In another embodiment of a method according to the invention, an initial step may be added to a method such as method 900 or method 1000 wherein a pharmaceutical drug or other bioactive agent may be administered to a test subject. At predetermined time periods, a QT/QS2 ratio may be determined in order to assess whether the drug or agent may cause side effects of QT interval prolongation. Such a method may be especially useful in drug efficacy tests, such as those conducted by independent test laboratories or the FDA.
In another embodiment of a method according to the invention, members of an at-risk population, such as young persons seeking to pursue athletics, may be screened for LQTS or other life-threatening cardiac arrhythmias. The screening may also be implemented as part of a pre-participation exam for athletes, policemen, firemen, emergency response personnel, and others who may experience rapid and significant exercise or emotional stress.
The invention may also be employed to evaluate patients who have experienced loss of consciousness to discriminate between relatively benign causes (such as vasovagal syncope or neurocardiogenic syncope and related conditions such as postural or hypotensive orthostatic tachycardia syndrome) and those that are due to dangerous cardiac arrhythmias such as inherited and acquired LQTS. It may also be used for diagnostic evaluation of patients suspected by symptoms or family history to have inherited LQTS.

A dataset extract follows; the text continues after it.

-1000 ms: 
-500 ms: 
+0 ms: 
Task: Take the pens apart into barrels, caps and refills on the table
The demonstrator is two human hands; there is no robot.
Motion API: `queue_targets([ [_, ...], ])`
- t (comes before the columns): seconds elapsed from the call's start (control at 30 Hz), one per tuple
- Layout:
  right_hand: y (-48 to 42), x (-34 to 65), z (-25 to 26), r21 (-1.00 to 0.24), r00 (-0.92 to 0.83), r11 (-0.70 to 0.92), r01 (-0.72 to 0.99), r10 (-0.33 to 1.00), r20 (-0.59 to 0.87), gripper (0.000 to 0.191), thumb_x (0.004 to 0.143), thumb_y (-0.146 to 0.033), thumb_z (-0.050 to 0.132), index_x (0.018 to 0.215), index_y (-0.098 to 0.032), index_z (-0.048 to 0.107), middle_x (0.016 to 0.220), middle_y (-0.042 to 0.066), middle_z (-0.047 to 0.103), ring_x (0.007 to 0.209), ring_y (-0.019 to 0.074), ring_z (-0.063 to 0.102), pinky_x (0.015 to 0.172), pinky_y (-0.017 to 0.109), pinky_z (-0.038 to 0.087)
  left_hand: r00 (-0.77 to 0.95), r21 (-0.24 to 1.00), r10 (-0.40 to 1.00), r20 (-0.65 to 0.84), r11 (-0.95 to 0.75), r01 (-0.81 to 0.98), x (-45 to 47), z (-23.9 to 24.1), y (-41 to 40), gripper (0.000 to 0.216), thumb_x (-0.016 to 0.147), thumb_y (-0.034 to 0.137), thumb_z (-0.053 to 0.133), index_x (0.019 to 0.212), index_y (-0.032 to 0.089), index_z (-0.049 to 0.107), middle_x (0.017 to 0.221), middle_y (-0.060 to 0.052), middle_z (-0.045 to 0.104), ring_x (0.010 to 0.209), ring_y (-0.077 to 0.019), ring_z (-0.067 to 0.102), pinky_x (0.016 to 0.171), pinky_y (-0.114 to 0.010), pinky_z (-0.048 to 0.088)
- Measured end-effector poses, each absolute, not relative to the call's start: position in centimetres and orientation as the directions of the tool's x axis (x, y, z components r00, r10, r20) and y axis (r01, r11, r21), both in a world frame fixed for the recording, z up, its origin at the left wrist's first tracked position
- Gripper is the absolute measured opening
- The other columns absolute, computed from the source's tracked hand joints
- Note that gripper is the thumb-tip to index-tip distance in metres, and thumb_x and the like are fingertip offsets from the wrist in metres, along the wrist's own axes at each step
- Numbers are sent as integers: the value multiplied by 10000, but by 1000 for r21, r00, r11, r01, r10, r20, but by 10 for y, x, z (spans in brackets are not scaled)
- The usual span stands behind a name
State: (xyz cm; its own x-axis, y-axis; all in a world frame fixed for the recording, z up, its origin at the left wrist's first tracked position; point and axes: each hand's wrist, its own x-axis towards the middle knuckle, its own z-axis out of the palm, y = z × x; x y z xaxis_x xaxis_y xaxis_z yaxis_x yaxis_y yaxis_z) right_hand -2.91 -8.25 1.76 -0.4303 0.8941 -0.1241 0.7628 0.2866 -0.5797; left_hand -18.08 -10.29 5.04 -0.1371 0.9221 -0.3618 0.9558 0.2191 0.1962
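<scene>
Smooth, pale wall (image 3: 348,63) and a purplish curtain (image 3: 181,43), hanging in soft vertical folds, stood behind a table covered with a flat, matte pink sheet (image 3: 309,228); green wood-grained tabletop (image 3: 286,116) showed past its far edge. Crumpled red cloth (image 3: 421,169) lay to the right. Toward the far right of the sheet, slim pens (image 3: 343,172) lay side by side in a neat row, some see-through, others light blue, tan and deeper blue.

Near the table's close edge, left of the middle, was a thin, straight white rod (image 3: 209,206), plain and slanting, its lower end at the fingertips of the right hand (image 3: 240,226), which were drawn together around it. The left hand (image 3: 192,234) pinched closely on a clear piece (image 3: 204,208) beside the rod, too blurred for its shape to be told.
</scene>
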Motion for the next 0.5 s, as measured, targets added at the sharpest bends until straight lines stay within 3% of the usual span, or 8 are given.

In another method according to the invention, steps of method 900 or 1000 may be used to optimize treatment of LQTS patients. According to data acquired by the inventor, treatment efficacy may be demonstrated by reduction in the QT/QS2 ratio, with reduction to a normal value being an optimal response. In one example, a patient may be periodically evaluated by measuring a QT/QS2 ratio. If the ratio changes over time, appropriate action may be taken such as prescribing a new medication or changing dosage levels. In another example, the method may be used before and after trial dosages of medications to assess whether the patient experiences a favorable or unfavorable reaction to the medication in terms of his QT/QS2 interval.
A method according to the invention may also be implemented to investigate the additive predictive value for risk of sudden death in patients with known structural heart disease, such as cardiomyopathy, valvular and coronary heart disease, and presumed increased risk of death. The invention may also aid in the identification of different genetic subtypes of inherited LQTS, and differentiation of inherited LQTS from other causes of QT interval prolongation such as structural heart disease, and other investigational studies of repolarization properties in LQTS and related arrhythmogenic diseases.
The invention has been disclosed in an illustrative style. Accordingly, the terminology employed throughout should be read in an exemplary rather than a limiting manner. Although minor modifications of the present invention will occur to those well versed in the art, it shall be understood that what is intended to be circumscribed within the scope of the patent warranted hereon are all such embodiments that reasonably fall within the scope of the advancement to the art hereby contributed, and that that scope shall not be restricted, except in light of the appended claims and their equivalents.